When you buy liability insurance, you expect that the insurance company will protect you from lawsuits. You pay your premiums, thinking that if something goes wrong, the insurer will cover the damages. But there’s a catch that many policyholders don’t realize until it’s too late. If a court awards more than your policy limits, you could be personally responsible for the difference.

That’s called an excess judgment, and it can be financially devastating. Below, our friends at Warner & Fitzmartin – Personal Injury Lawyers explain more about excess judgment liability.

The Basic Concept

An excess judgment happens when a lawsuit results in damages that exceed your insurance policy limits. Let’s say you cause a car accident that seriously injures someone. Your auto insurance policy has a limit of $100,000. The injured person sues you, and the court awards them $250,000. Your insurance company will pay the $100,000 policy limit, but you’re personally responsible for the remaining $150,000.

That excess amount doesn’t just disappear. The injured party can pursue your personal assets to collect it. We’re talking about your home, your savings, your wages, even your future earnings. According to the Bureau of Justice Statistics, only about 4% of personal injury cases actually go to trial, but when they do, plaintiffs win approximately 52% of the time. Those wins can result in significant judgments that easily exceed standard policy limits.

How Excess Judgments Happen

Excess judgments typically occur in cases involving serious injuries where damages far exceed what the average person carries in insurance. Motor vehicle accidents are the most common type of personal injury case, representing about 52% of all personal injury lawsuits. When these accidents result in catastrophic injuries like spinal cord damage, traumatic brain injuries, or permanent disabilities, the medical bills alone can reach hundreds of thousands or even millions of dollars.

Medical malpractice cases present another major risk. These cases have a median payout of around $679,000, well above most standard policy limits. Product liability cases are even higher, with median payouts around $748,000. If your insurance coverage is limited to $100,000 or $300,000, you’re exposed to substantial excess liability.

The situation becomes particularly dangerous when insurance companies make poor decisions about settling cases. Here’s where things get interesting. Insurance companies have what’s called a duty of good faith to their policyholders. When someone offers to settle a case within your policy limits, the insurer is supposed to seriously consider that offer. If they refuse a reasonable settlement offer and the case goes to trial, they could be responsible for the excess judgment, not you.

When Insurance Companies Get It Wrong

Insurance companies sometimes prioritize their own financial interests over protecting their policyholders. They might refuse to settle a case for $100,000 when your policy limit is $100,000, thinking they can get away with paying less at trial. But if the jury awards $300,000, the insurer can be held liable for the full amount, including the excess, if they acted in bad faith.
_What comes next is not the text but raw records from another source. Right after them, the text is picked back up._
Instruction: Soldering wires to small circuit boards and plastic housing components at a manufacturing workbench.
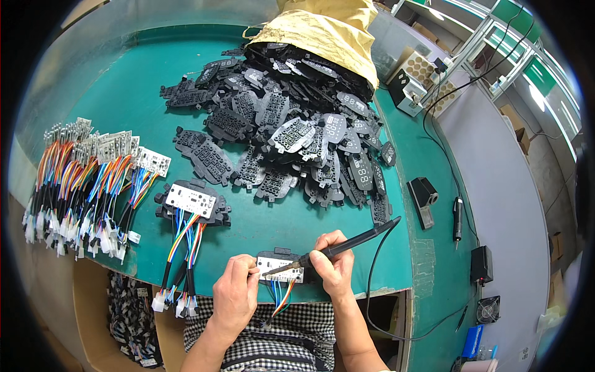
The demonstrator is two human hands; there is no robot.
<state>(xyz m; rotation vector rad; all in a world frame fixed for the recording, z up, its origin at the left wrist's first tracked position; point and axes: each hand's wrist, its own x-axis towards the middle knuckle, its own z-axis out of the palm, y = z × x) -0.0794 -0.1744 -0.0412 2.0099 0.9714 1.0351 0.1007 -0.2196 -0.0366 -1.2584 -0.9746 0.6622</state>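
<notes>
My right hand (334,270) grips a black soldering iron (350,243) like a pen. Its metal tip slants left and down onto a white circuit board (276,263) near the table's front edge. Under the board lies a black plastic housing (283,252), and coloured wires (284,296) hang from the board over the edge. At the board's left end my left hand (235,291) has thumb and fingers pinched together, close to the iron's tip; what they pinch is too small to make out. To the left, another wired board (192,201) rests on black housings (221,214).
A large pile of black housings (248,111) spills from a yellow sack (316,31). Wired boards (102,146) lie in rows at left. The iron's cord (370,285) loops at right, near a black iron stand (423,198) and an electric screwdriver (457,220). Below stands a cardboard box (93,310).
</notes>
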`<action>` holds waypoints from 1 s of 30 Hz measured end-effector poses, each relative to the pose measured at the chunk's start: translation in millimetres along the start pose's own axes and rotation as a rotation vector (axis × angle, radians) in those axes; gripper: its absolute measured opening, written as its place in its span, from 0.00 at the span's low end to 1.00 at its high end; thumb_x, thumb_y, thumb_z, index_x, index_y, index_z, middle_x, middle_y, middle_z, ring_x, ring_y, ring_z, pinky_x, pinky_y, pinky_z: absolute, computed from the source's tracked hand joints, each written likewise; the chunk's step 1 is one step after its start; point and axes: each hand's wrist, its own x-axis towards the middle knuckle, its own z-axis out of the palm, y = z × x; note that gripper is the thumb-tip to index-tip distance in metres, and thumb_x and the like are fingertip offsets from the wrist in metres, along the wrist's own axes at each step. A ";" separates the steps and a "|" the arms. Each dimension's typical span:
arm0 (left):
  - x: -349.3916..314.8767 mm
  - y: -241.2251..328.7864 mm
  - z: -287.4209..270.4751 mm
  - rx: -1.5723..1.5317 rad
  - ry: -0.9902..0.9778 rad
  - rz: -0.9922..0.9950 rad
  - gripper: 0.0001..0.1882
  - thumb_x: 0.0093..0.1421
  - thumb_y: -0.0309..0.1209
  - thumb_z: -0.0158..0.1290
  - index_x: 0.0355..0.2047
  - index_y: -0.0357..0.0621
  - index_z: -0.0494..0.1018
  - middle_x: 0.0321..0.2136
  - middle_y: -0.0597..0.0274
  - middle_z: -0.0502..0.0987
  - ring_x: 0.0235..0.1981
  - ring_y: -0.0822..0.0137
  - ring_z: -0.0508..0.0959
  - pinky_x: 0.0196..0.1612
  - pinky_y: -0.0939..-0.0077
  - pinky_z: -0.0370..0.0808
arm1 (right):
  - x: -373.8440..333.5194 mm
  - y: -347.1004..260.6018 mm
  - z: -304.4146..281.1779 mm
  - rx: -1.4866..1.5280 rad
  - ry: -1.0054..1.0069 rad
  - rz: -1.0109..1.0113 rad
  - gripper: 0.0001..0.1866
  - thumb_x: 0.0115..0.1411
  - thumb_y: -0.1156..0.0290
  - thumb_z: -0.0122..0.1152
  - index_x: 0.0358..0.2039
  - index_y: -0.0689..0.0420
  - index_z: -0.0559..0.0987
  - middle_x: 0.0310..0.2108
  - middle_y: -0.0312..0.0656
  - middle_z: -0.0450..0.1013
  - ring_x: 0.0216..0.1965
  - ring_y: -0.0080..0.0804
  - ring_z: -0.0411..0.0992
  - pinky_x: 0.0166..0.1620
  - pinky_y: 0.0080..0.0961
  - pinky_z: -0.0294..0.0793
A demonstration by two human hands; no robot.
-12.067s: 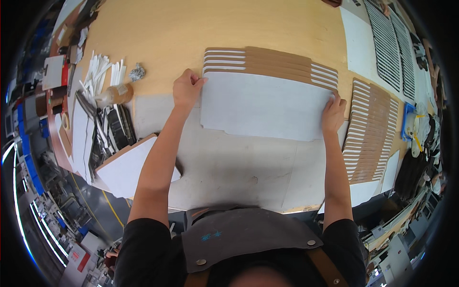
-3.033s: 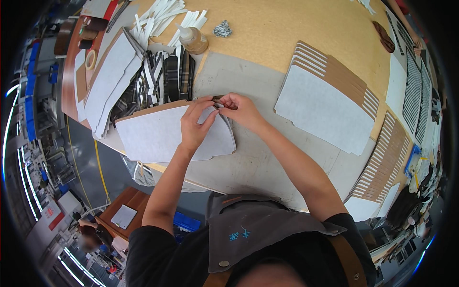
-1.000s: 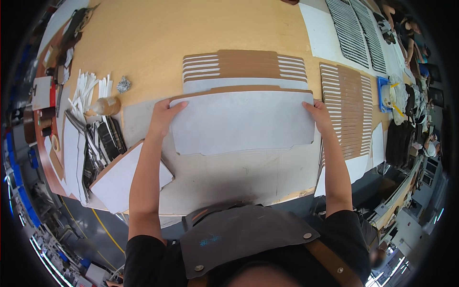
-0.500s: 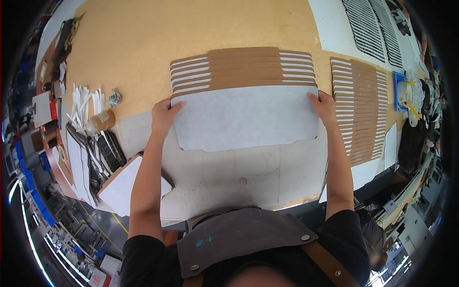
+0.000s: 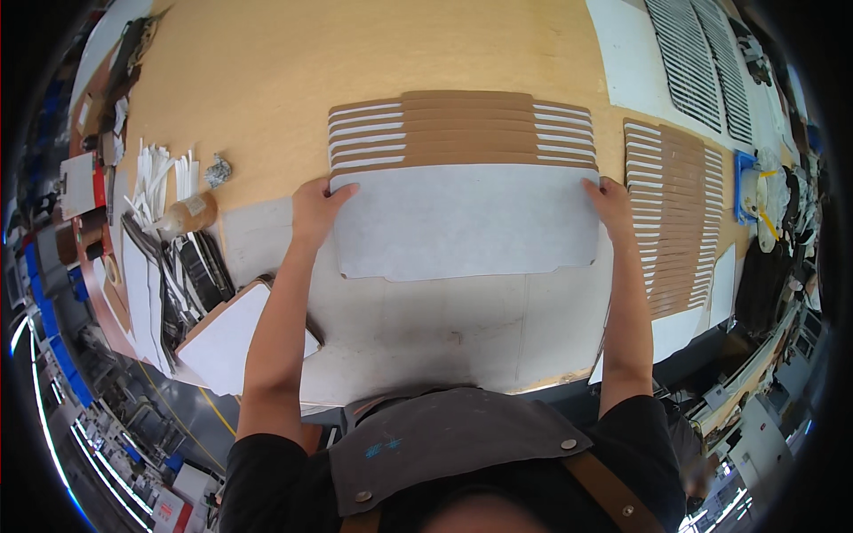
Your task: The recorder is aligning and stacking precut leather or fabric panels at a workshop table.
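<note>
White board (image 5: 466, 222) is overlapping the near end of the staggered stack (image 5: 466, 130), left hand (image 5: 313, 213) and right hand (image 5: 611, 206) pinching its sides, apparently aligning it, probably next needing an even release.

On the tan tabletop (image 5: 267, 62) at left, an amber bottle (image 5: 191, 214) just beside loose white strips (image 5: 151, 182), with a crumpled silvery ball (image 5: 218, 170) near; farther left, a tape roll (image 5: 111, 269). At upper right, dark striped panels (image 5: 682, 67) on a white sheet (image 5: 625, 53); lower, a blue tray (image 5: 743, 191). Yellow lines (image 5: 218, 410) across the floor at lower left.
</note>
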 end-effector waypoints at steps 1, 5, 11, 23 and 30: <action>-1.0 0.5 0.1 0.093 0.018 0.023 0.14 0.47 0.35 0.59 0.21 0.33 0.73 0.14 0.65 0.70 0.15 0.76 0.65 0.19 0.79 0.64 | -1.4 -2.2 -2.4 -0.007 0.010 0.006 0.17 0.49 0.61 0.60 0.21 0.65 0.73 0.15 0.39 0.66 0.18 0.25 0.61 0.24 0.24 0.63; -2.9 -16.2 -5.3 0.068 -0.036 -0.056 0.15 0.48 0.36 0.59 0.18 0.34 0.71 0.13 0.64 0.70 0.13 0.76 0.65 0.17 0.79 0.63 | -7.0 -9.7 -2.8 0.063 -0.037 0.010 0.17 0.49 0.60 0.60 0.22 0.64 0.73 0.16 0.39 0.68 0.18 0.26 0.63 0.25 0.25 0.64; -11.7 -11.7 0.4 -0.105 -0.020 -0.084 0.17 0.49 0.36 0.58 0.14 0.35 0.68 0.10 0.65 0.66 0.12 0.77 0.62 0.14 0.79 0.60 | -3.5 6.4 1.0 0.090 -0.020 -0.031 0.15 0.50 0.62 0.59 0.22 0.63 0.71 0.15 0.38 0.66 0.18 0.25 0.61 0.25 0.24 0.63; -11.2 -16.8 2.8 -0.015 0.075 0.025 0.22 0.48 0.34 0.59 0.11 0.37 0.59 0.08 0.67 0.59 0.12 0.76 0.55 0.14 0.77 0.54 | -5.5 3.0 3.1 -0.026 0.022 -0.066 0.15 0.49 0.62 0.59 0.22 0.63 0.72 0.17 0.43 0.68 0.19 0.31 0.64 0.27 0.27 0.65; -9.8 -17.9 0.7 0.008 0.045 0.025 0.21 0.48 0.36 0.59 0.11 0.36 0.63 0.07 0.66 0.63 0.10 0.77 0.61 0.14 0.79 0.59 | -8.0 1.4 1.2 0.016 0.021 -0.039 0.14 0.48 0.63 0.60 0.24 0.63 0.74 0.18 0.44 0.70 0.20 0.32 0.66 0.28 0.26 0.66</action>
Bad faith can include refusing reasonable settlement offers, failing to properly investigate claims, unnecessarily delaying settlement negotiations, or failing to keep the policyholder informed about the risks of excess judgment. The key question courts ask is whether the insurance company acted as if it would be personally liable for the excess judgment. If the answer is no, the insurer may have to pay the full amount.

The Real-world Impact

The consequences of an excess judgment can follow you for years. Creditors can garnish your wages, place liens on your property, or force the sale of assets to satisfy the judgment. Your credit score takes a hit. In some states, you can lose your home, though many states protect a primary residence up to a certain value. Your car, investment accounts, and other valuable property are generally fair game.
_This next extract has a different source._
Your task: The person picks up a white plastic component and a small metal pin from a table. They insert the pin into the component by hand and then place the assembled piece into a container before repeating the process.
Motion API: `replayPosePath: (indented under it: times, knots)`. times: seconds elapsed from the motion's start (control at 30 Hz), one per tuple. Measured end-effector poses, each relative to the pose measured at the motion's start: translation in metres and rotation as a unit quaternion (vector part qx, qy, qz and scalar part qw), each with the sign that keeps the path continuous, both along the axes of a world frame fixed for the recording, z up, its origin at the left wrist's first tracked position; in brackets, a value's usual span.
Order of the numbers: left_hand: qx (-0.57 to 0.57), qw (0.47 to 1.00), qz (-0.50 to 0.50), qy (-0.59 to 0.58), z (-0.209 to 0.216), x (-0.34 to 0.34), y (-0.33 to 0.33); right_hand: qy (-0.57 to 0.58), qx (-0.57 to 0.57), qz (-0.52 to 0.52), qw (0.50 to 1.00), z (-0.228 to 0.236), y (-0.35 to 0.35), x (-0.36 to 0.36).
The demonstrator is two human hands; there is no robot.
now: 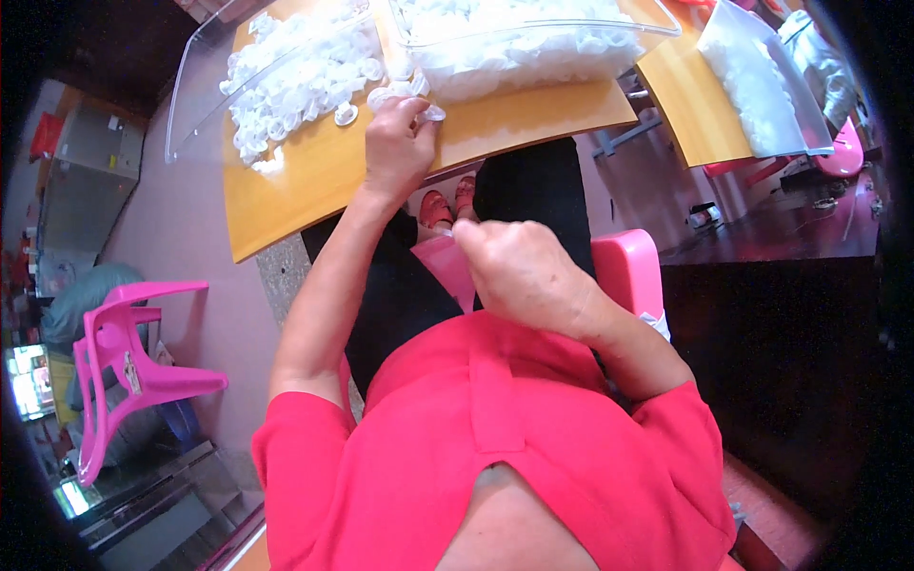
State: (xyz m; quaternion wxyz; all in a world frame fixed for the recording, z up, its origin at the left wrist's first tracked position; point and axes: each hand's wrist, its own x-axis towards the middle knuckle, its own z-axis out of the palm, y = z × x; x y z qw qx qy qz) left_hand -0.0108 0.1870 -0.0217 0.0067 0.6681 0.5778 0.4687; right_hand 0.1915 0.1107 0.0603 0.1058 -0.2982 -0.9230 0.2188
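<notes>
The left hand (400,143) pinches a white plastic piece (433,113) near the front edge of the tabletop (533,119); the right hand (528,271) is curled, whether around anything we cannot tell. We judge that a loosened pinch could spill the piece over that edge.

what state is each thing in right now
left hand, fingers pinched, apparently on a small white piece
right hand, curled shut, contents unclear
white heap at left, loose pieces
clear bin, open-topped, filled with white pieces
translucent bin at right, holding white pieces
pink chair at left, unoccupied
red shoes, worn
</notes>
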Motion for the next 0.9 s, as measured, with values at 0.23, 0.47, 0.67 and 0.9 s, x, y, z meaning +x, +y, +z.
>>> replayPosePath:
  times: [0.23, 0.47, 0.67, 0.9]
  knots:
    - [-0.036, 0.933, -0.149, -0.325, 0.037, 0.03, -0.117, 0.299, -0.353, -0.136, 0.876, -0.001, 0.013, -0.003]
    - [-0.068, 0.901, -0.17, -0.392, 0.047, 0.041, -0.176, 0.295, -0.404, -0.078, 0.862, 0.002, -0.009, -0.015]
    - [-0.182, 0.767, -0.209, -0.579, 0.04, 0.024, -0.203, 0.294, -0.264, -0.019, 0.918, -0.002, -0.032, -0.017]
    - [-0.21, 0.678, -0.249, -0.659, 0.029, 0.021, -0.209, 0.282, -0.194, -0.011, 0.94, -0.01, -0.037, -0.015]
Some defendants facing excess judgments enter into agreements with the injured party where they assign their bad faith claims against the insurance company in exchange for an agreement not to pursue their personal assets. This can shift the financial burden back to the insurer if bad faith can be proven.

Protection Strategies

The best protection against excess judgment is adequate insurance coverage. Many people carry only the minimum required by law, which in most states is far too low. A single serious accident can generate damages that blow through those minimums in a heartbeat. Umbrella policies, which provide additional coverage above your standard liability limits, offer protection at relatively low cost. They typically provide an extra $1 million to $5 million in coverage.

If you’re ever notified that a claim against you could exceed your policy limits, don’t ignore it. Your insurance company has a duty to inform you of this risk and keep you updated on settlement opportunities. You have the right to hire your own attorney to protect your interests, separate from the lawyer the insurance company provides for the defense.

The Bottom Line

Excess judgments represent the gap between what your insurance covers and what a court says you owe. That gap can destroy your financial security if you’re not prepared. Experienced slip and fall lawyers know that understanding your coverage limits, buying adequate insurance, and knowing your rights when facing a serious claim can help protect you from personal liability that extends beyond your policy limits. If your insurance company refuses a reasonable settlement offer and puts you at risk of excess judgment, you may have legal recourse against them.